# WHAT YOU NEED TO DO
Throughout the listing that follows, find each line with the word "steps" and copy it.

# DATA EXTRACT
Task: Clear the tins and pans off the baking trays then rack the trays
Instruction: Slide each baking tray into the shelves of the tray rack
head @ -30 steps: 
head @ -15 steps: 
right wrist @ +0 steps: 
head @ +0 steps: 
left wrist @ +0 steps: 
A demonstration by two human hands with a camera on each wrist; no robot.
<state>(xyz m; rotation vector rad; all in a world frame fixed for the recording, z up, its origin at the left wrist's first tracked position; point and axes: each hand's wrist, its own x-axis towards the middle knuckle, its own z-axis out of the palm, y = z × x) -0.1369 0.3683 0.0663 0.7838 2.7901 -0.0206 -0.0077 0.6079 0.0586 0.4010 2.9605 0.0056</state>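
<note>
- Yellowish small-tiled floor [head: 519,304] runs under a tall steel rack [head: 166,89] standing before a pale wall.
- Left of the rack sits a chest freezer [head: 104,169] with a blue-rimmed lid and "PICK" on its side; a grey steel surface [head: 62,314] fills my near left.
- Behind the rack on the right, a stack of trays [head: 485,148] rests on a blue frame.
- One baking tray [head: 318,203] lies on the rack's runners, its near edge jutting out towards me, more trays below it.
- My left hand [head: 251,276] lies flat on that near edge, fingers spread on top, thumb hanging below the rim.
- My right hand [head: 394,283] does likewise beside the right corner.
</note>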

# RESULT FOR THIS EXERCISE
head @ -30 steps: 
head @ -15 steps: 
right wrist @ +0 steps: 
head @ +0 steps: 
left wrist @ +0 steps: 

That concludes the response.